We begin early in the morning, when several men are getting out of bed. Floating around the media all around them - through the televisions they walk past, from the radio playing in the background - is the news of private Drummer Lee Rigby, who was murdered outside the Royal Artillery Barracks by two British-Muslim men. They have murdered Lee Rigby, they claim, in retaliation for the extremist war that Britain has started.
What makes this show so powerful is in how it shows that our collective stride towards a freer modernity still renders the lives of all men incredibly difficult.
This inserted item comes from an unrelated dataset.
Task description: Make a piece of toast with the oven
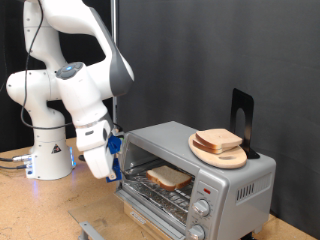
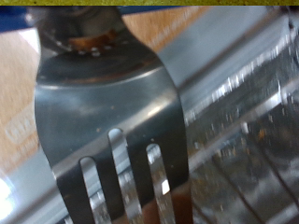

The play opens with a gay man, seemingly happy in a relationship, who decides to kill himself. His lover and father who are left behind try to make sense of this suicide as they live on. Meanwhile, an old, retired ex-serviceman lives out his life in the wake of his wife’s death; a young school boy, in love with punk rock, revels in the graphic porn images readily at hand on his phone.
What lies underneath these men is a sense of confusion - with modernity, technology, and with the progressiveness that they feel society is suffocating them with. Old men feel like they are left behind, unable to find happiness as they struggle to reconcile their hard-held and antiquated values with the modern social climate. The play reaches its climax on Christmas Eve of 2013, when the main characters cannot find their feet on the ground amongst the overwhelming sounds and images of people being happy, of embracing joy and liberalism. A cross-dressing man is dressed as an angel, revelling in his own freedom and happiness while an older man watches on, with an accentuated sense of loneliness.
But the play is not a piece that solely laments the alienation of older generations. The young boy, basking in a sense of freedom as he readily accesses violent images on his phone, wanders around town aimlessly and the audience feels uneasy watching his day progress. It is not only the old who are being alienated, crippled with a sense of uncertainty. The children also swirl in a nebulous lack of stability.
Ultimately, being a member of the current generation - the progressive people who have forged the current zeitgeist - have it no easier wading through life. What makes this show so powerful is in how it shows that our collective stride towards a freer modernity still renders the lives of all men incredibly difficult.
Chris Goode, who has written and performs this monologue, has won his fourth Fringe First award. Though the various narratives feel disorienting and disparate for its first half, Men in the Cities develops into an extremely powerful rumination that unpicks the complexity and difficulty of figuring out our identities, masculinities and ethical standpoints in the contemporary world.